PHP uses the dot operator for string concatenation and substr() for slicing.

Frequently Asked Questions

Why is recursion a good fit for the mutate DNA pairs problem?
Recursion works well because the problem has a natural substructure: decide whether to insert a G between the first two characters, then solve the same problem for the remaining substring. Each recursive call shrinks the input by one character, and the base case (empty or single character) is trivial.
What is the time complexity of the recursive DNA mutation solution?
The time complexity is O(n) where n is the length of the input string. Each character is examined exactly once across all recursive calls. However, string concatenation in languages like Java creates new String objects at each level, so the effective cost can be O(n^2) without a StringBuilder. For interview purposes, O(n) is the accepted answer.
What is the space complexity of the mutate DNA pairs solution?
The space complexity is O(n) due to two factors: the recursive call stack uses O(n) frames (one per character), and the result string itself requires O(n) space. In languages where strings are immutable, intermediate string copies also contribute O(n) space per level.
Can this problem be solved iteratively instead of recursively?
Yes. You can iterate through the string with a loop, appending each character to a StringBuilder or list, and inserting a G whenever two consecutive characters match. The iterative approach avoids the O(n) call stack overhead and is often more efficient in practice, but interviewers typically ask for the recursive version to test your understanding of recursion.
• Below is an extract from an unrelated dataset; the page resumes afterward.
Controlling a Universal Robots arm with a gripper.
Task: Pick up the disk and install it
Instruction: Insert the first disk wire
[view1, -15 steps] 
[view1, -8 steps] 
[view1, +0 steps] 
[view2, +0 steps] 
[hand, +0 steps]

How does the base case prevent infinite recursion?
The base case checks if the string has zero or one character. Since each recursive call passes sequence.substring(1), the string shrinks by exactly one character per call. Eventually the string reaches length 1 or 0, the base case returns immediately, and the recursion unwinds.
What happens when no adjacent characters match?
When no adjacent characters are identical, for example ATCG, no G is ever inserted. The recursion still processes every character, but the conditional check always evaluates to false, so the original string is reconstructed unchanged.
Why does the problem only insert G and not other nucleotides?
The G insertion is an artificial constraint designed for the coding exercise. In real molecular biology, mutations can involve any nucleotide (A, T, C, or G) and include substitutions, insertions, and deletions. The fixed G keeps the problem focused on recursion and string building rather than biology.
How would you handle very long DNA sequences efficiently?
For very long sequences, use an iterative approach with a mutable string builder (StringBuilder in Java, list joining in Python, strings.Builder in Go). This avoids stack overflow from deep recursion and eliminates the overhead of creating intermediate string objects at each recursive level.